*REQUIRED WORK*. In the data that follows, find each line containing "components" and copy it.

*RECORDS PROVIDED*.
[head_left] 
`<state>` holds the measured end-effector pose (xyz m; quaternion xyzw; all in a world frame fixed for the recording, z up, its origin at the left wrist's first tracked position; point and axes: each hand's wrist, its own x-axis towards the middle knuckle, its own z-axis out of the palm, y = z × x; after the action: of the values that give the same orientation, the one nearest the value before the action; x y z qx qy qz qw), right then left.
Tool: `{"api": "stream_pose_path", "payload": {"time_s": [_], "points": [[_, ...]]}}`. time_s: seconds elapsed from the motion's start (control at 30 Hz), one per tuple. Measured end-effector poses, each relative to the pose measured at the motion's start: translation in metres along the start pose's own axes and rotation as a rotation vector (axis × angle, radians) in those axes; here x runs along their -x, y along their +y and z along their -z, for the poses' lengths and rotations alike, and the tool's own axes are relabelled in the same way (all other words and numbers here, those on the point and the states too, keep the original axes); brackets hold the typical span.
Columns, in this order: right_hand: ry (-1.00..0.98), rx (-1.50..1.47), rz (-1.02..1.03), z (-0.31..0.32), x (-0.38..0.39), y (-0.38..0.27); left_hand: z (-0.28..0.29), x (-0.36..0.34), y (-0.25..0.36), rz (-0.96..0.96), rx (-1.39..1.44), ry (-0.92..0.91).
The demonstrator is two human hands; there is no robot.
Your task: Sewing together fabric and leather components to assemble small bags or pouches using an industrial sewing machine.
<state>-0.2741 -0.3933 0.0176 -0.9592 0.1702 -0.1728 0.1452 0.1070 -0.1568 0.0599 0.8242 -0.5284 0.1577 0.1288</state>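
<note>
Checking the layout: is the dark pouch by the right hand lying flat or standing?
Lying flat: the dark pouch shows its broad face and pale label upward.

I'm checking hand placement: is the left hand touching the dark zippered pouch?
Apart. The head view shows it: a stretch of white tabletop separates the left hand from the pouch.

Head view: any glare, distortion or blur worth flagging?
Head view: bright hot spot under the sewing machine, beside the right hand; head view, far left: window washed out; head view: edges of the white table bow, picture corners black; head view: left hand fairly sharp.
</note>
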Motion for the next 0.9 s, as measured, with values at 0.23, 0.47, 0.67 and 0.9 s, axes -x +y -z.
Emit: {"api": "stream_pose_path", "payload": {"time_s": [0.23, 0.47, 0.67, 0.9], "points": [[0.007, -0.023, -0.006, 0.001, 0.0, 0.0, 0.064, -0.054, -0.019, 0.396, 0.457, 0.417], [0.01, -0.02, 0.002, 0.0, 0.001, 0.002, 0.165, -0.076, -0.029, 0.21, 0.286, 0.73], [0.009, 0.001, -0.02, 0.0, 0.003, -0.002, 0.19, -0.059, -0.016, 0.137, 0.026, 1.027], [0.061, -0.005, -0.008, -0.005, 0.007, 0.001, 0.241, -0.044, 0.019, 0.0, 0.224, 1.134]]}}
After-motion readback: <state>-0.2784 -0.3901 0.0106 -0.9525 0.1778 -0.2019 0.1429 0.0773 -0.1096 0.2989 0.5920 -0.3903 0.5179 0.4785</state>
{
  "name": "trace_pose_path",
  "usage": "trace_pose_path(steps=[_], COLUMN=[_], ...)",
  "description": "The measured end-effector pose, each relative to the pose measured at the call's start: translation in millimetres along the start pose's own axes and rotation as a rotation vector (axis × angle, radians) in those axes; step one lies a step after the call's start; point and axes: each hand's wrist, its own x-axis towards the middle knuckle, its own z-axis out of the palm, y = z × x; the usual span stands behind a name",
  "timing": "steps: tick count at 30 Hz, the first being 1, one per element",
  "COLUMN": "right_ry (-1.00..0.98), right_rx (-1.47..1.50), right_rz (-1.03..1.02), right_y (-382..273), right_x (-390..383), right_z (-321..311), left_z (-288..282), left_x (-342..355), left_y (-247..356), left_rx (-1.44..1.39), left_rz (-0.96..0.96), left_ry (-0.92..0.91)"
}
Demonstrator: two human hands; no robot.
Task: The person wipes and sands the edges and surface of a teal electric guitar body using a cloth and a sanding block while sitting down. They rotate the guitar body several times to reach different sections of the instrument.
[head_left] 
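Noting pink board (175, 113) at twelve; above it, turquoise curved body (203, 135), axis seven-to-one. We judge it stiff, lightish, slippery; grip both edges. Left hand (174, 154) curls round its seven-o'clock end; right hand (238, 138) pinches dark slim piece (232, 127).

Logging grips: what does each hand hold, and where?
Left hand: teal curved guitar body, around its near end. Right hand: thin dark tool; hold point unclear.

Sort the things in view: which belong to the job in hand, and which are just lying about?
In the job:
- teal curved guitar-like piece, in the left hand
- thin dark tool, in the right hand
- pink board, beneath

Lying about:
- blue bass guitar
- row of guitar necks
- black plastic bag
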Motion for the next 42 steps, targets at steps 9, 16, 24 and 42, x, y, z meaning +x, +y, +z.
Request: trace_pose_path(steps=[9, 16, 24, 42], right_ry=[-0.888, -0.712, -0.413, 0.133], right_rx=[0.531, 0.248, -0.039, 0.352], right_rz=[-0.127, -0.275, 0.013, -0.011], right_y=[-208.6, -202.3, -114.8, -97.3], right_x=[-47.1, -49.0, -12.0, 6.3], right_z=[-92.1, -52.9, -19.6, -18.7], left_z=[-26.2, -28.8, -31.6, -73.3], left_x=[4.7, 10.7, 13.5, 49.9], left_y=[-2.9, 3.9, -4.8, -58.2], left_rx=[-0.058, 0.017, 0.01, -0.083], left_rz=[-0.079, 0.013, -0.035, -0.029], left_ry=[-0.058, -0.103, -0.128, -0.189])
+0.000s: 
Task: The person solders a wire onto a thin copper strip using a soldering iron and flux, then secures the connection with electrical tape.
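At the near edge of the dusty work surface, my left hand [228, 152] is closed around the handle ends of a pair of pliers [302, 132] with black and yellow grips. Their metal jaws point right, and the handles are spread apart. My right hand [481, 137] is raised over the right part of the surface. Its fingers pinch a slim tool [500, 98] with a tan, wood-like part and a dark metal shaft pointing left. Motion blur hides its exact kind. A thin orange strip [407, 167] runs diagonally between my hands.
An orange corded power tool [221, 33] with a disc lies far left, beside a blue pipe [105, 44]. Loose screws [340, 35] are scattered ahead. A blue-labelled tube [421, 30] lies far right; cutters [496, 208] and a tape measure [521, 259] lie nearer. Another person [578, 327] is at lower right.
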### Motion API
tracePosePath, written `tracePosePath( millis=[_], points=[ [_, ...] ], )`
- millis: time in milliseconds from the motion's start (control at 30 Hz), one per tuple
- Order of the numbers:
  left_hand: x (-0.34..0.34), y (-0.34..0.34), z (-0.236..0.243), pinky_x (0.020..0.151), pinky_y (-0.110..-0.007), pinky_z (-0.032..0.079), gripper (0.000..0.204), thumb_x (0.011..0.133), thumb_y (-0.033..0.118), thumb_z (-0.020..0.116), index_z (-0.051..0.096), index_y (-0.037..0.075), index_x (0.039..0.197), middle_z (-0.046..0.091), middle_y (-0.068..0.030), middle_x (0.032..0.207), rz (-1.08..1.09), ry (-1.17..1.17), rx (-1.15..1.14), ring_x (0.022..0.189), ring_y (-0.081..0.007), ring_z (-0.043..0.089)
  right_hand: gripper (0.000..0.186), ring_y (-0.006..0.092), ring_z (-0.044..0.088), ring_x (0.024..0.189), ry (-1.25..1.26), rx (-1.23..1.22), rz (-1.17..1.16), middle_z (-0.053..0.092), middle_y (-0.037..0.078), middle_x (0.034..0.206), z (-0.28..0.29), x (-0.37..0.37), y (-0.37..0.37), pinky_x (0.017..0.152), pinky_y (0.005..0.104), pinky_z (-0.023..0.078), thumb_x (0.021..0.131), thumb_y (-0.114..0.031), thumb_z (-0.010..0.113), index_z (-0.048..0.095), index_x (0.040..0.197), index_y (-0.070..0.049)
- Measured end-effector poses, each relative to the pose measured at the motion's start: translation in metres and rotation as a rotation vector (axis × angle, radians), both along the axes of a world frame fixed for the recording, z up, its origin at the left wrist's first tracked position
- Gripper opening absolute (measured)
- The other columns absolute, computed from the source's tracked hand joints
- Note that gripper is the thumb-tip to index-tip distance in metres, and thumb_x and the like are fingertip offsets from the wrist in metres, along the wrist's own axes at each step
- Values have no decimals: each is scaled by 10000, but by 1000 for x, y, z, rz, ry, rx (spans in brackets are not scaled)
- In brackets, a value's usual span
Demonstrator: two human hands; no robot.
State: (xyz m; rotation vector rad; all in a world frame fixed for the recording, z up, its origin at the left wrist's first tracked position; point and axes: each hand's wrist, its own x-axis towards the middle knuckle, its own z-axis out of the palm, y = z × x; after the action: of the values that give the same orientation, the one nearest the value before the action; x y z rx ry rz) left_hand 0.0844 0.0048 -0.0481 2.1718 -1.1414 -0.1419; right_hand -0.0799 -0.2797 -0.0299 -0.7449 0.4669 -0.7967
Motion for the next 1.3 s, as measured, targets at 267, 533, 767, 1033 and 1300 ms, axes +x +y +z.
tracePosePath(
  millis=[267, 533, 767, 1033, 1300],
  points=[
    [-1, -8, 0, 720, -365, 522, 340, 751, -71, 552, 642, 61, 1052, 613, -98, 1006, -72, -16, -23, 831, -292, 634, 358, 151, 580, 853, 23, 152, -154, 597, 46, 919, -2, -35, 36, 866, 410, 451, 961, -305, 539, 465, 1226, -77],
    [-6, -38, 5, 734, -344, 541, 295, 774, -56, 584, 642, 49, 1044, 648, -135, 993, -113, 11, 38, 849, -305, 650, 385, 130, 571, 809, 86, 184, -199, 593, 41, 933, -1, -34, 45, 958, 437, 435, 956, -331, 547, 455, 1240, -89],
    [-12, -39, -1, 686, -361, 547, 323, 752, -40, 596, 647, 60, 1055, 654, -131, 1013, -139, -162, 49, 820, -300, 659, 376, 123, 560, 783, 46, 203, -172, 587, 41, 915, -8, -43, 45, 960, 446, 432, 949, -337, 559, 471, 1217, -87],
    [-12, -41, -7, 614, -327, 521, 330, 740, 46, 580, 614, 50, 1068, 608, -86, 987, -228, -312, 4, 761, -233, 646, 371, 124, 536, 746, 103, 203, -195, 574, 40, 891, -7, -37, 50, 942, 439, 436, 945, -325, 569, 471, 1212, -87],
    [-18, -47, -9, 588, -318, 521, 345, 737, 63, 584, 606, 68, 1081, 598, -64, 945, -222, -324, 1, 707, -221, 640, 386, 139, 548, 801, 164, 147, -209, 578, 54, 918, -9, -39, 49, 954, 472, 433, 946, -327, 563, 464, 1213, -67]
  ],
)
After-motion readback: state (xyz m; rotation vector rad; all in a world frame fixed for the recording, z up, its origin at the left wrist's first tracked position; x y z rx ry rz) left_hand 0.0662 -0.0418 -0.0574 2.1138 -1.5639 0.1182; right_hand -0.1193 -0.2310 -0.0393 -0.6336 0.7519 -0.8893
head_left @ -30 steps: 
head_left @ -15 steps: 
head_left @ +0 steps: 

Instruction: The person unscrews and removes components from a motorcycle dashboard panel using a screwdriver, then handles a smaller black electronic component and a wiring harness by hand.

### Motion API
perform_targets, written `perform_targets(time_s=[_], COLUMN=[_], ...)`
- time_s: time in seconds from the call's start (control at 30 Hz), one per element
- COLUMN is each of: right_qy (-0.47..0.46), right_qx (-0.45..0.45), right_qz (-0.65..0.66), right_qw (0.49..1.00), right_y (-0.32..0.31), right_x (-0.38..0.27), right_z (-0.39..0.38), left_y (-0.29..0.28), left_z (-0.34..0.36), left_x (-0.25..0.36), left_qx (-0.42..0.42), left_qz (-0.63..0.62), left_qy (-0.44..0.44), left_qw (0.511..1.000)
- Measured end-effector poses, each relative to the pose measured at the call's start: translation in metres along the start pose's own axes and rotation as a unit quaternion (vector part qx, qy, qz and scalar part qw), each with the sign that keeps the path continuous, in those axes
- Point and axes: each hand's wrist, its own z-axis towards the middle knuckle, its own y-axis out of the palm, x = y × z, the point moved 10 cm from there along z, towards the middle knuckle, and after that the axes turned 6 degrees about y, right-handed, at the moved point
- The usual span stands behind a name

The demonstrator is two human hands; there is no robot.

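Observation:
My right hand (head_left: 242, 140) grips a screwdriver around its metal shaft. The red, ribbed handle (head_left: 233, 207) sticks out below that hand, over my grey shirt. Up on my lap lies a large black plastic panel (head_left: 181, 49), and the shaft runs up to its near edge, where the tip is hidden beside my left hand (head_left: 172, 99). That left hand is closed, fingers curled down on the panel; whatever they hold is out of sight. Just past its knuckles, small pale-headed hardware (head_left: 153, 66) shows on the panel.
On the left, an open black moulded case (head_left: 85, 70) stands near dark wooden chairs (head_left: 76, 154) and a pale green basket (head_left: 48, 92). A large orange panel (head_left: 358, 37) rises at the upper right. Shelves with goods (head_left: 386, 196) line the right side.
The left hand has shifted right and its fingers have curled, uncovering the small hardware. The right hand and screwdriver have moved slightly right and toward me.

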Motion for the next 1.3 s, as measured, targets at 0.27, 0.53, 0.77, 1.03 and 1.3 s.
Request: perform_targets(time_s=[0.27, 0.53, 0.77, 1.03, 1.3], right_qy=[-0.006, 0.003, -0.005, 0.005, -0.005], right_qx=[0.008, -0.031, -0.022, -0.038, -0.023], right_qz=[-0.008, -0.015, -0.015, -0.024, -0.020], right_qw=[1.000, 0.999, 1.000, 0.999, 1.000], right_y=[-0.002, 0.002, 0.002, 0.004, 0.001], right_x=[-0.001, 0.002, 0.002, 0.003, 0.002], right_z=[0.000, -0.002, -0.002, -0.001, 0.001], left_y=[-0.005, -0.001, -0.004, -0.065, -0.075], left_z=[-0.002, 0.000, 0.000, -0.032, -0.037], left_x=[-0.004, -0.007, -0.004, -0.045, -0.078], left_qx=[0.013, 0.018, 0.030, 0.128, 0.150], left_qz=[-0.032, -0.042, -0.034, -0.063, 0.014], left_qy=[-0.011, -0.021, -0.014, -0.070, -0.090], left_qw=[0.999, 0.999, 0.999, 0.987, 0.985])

*COMPLETED TASK*.
Your task: Sewing together fabric and leather components to assemble small bags or pouches using an industrial sewing machine.
Instruction: The person unscrews and removes components from a motorcycle dashboard panel using a screwdriver, then handles a smaller black electronic component and a wiring harness by hand.

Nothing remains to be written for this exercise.